Although presidential politics are coloring the perception of domestic manufacturing, U.S. factory production in June increased at the fastest pace in more than a year. The Institute for Supply Management’s leading index, the PMI, increased by 1.9 percent from May to reach 51.3 percent. Any number over 50 indicates the sector is growing.
Although the June data was largely collected before Britain’s historic vote to leave the European Union, the ISM surveyed its manufacturing and non-manufacturing members on Brexit. The survey found that, while most procurement executives do not foresee major disruptions, many are cautiously watching the situation closely and believe Brexit will hamper growth.
When asked to project what could be the net financial impact of Brexit on their organization, a majority (58 percent in manufacturing, 61 percent in non-manufacturing) believed Brexit would have a negligible impact on their firm. About one in three surveyed thought their firm would be negatively or slightly negatively impacted. Only a small proportion (less than 10 percent) felt their business would be positively or at least slightly positively impacted by Brexit.
For the remainder of 2016, procurement executives indicated that they were most concerned about financial market uncertainty and currency movements, according to the ISM. Secondarily, they were concerned about global growth overall.

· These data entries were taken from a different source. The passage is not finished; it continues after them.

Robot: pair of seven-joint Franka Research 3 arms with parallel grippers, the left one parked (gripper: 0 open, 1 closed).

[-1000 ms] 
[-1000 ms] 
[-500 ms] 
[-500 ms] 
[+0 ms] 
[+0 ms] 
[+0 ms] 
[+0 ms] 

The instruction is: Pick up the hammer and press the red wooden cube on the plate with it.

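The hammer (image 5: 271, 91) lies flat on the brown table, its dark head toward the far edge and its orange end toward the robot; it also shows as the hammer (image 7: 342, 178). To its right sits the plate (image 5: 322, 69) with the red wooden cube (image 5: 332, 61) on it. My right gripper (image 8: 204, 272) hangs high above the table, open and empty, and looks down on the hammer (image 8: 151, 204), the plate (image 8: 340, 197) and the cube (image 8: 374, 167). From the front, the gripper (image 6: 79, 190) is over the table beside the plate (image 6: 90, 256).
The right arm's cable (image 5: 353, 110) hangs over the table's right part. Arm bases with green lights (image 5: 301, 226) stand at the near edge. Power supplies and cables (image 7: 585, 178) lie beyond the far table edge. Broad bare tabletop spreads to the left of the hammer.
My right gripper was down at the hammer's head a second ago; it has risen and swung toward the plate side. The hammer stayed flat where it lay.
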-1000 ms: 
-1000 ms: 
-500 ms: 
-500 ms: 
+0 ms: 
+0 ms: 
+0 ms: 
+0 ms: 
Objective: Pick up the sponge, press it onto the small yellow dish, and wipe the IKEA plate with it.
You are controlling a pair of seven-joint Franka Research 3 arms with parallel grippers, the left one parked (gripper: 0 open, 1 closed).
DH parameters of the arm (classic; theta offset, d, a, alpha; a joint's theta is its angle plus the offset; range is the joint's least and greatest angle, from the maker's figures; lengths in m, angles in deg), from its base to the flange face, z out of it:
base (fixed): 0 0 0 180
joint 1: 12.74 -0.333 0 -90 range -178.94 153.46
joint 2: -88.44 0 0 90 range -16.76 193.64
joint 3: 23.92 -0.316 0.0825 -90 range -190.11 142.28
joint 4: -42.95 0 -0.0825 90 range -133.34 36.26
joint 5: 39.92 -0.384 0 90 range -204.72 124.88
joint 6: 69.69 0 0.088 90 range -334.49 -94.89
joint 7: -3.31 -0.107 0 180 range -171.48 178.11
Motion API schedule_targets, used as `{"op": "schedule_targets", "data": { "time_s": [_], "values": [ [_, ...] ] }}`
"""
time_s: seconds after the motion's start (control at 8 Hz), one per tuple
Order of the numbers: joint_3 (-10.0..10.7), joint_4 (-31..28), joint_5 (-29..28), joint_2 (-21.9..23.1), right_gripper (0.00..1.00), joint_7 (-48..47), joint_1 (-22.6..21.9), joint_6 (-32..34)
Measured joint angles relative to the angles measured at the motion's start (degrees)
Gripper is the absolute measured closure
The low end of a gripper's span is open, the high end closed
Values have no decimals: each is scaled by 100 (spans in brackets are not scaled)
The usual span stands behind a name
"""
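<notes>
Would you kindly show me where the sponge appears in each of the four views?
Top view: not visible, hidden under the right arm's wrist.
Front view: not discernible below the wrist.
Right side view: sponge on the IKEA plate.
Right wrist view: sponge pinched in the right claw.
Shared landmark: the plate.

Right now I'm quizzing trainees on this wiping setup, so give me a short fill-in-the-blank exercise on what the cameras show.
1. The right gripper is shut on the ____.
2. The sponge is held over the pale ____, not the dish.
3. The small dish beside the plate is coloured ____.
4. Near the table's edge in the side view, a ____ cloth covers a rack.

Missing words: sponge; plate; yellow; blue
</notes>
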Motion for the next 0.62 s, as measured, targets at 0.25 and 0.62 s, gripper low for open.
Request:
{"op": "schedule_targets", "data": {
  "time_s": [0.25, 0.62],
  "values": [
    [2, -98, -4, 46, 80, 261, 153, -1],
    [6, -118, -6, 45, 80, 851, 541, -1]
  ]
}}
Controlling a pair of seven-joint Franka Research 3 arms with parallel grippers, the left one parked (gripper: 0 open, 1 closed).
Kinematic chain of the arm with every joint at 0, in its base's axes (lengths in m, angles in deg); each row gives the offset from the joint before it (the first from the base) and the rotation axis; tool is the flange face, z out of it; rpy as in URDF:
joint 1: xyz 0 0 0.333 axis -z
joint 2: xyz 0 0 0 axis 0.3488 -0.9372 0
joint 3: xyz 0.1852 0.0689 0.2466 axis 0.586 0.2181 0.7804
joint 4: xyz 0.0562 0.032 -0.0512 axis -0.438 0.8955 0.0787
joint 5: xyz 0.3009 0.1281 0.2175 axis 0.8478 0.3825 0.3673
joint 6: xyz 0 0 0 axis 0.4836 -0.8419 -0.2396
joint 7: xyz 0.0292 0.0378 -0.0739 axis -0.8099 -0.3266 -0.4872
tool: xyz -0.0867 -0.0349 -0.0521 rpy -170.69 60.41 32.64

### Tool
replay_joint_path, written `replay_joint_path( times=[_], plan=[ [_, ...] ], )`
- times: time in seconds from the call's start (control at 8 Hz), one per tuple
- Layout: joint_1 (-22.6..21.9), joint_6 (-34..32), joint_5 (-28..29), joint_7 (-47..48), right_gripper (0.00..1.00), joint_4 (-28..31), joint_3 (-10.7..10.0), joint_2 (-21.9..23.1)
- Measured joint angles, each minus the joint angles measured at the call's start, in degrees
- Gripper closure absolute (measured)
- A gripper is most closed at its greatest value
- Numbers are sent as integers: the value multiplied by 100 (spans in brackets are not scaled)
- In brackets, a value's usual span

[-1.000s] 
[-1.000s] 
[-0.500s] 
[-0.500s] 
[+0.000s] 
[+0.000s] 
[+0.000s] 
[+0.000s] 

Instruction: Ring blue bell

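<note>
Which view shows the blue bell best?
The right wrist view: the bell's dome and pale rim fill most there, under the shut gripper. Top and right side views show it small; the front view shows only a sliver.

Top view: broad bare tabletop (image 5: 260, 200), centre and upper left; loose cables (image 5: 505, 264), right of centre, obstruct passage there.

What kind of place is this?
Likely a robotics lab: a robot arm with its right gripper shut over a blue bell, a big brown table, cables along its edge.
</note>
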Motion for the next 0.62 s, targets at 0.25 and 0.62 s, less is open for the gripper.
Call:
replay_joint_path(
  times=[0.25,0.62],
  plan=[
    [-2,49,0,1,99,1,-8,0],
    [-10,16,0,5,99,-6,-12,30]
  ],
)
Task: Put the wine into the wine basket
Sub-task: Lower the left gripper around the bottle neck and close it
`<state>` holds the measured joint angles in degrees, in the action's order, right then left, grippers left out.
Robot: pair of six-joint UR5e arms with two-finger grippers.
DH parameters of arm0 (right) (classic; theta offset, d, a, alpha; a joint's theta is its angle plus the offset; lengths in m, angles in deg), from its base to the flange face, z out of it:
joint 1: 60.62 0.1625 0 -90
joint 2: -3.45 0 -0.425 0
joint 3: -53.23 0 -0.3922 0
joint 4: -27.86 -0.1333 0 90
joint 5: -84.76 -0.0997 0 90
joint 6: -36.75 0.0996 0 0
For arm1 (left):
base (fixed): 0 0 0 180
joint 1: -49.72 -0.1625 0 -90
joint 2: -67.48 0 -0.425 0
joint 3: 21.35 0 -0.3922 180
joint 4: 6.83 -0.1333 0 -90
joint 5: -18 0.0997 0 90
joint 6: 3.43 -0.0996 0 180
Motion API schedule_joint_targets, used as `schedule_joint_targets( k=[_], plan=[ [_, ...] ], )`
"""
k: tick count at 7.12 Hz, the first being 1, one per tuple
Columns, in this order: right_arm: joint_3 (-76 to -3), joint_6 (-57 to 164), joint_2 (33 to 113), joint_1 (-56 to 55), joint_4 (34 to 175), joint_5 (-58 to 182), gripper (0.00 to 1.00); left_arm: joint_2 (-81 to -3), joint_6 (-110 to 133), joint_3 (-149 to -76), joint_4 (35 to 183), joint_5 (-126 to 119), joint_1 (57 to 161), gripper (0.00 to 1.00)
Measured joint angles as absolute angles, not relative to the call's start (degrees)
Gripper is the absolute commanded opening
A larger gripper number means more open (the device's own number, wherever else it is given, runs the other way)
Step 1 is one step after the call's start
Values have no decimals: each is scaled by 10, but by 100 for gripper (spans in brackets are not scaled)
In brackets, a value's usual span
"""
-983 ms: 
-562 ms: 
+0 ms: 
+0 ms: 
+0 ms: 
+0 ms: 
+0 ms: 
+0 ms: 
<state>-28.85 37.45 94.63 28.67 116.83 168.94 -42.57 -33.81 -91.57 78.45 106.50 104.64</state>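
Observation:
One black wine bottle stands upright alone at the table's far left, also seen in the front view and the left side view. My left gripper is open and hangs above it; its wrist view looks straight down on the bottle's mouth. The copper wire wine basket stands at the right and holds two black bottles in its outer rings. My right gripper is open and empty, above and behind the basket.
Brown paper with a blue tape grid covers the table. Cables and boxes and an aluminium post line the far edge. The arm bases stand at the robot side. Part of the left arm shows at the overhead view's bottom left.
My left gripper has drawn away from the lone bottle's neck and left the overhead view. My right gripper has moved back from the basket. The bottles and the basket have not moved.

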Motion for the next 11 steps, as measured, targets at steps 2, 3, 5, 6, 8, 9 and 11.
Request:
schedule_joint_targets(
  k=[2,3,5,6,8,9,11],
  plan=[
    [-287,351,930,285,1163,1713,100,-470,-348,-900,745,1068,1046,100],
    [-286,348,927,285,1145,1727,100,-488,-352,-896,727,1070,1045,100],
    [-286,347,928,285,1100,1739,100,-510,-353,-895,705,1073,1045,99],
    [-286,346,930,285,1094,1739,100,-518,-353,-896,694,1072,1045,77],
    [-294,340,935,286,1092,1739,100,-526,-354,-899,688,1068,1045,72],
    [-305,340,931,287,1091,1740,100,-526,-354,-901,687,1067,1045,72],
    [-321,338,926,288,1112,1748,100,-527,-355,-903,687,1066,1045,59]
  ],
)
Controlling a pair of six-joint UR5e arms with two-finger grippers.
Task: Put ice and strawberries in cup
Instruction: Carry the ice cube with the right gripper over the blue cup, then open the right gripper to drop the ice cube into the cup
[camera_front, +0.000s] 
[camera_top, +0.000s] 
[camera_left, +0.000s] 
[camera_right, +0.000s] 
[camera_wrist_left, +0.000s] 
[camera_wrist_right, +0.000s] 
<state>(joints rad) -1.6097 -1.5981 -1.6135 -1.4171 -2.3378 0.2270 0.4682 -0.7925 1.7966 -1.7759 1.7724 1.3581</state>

Supply management executives were least concerned about their firm’s trade links with the U.K. and EU. A strong majority of those queried believed Brexit would have a negligible impact on their capital spending plans. Fewer than one in five respondents expected that their capital budgets would be negatively impacted. Only a very small proportion of respondents saw Brexit as spurring their capital budget, ISM found.
Among respondents projecting a negative impact, ISM reported that changes in the exchange value of the dollar could be the most direct cause of their challenges. Changes in global demand is seen as a secondary cause and a change in demand for goods and services by their customers in the United Kingdom is seen as a possible, though somewhat unlikely, reason for not meeting expectations.
Solid June Report
All of the indexes supporting the June PMI showed improvement. Production increased 2.1 percent to 54.7; new orders increased by 1.3 percent to 57.0; and manufacturers’ backlog grew by 5.5 percent to 52.5. Exports grew by 1 percent to 53.5. “It’s a very solid report overall,” said Brad Holcomb, chair of the ISM’s Manufacturing Business Survey Committee. “The numbers are all positioned in the right direction: the PMI is the highest it’s been since February 2015; production is at its highest since July of 2015; employment is steady as she goes.”
Manufacturers are having a hard time keeping up with demand, he added: supplier deliveries are slowing and backlog is up. “That’s all reason for optimism,” Holcomb said.
The June index exceeded the most optimistic projection in a Bloomberg survey of economists, the news site reported. Thirteen manufacturing sectors reported growth, including the computer and electronic sector. Electronics industry respondents to the ISM’s monthly business survey said conditions remained steady month over month and activity was in line with forecasts.
In terms of the U.S. manufacturing industry, Holcomb’s point of view differs from the doomsayers. On an absolute scale, Holcomb said, manufacturing has continued to grow and remains a point of strength in the U.S. “The world loves our products, our prices and our innovation,” he said.
Although the services sector has outpaced manufacturing — manufacturing now accounts for 12 percent of the U.S. economy; down from 25 percent — it continues to grow. “Looking forward I think the industry will continue to build on its momentum and, aside from things like Brexit and politics, growth is set up to continue,” Holcomb concluded.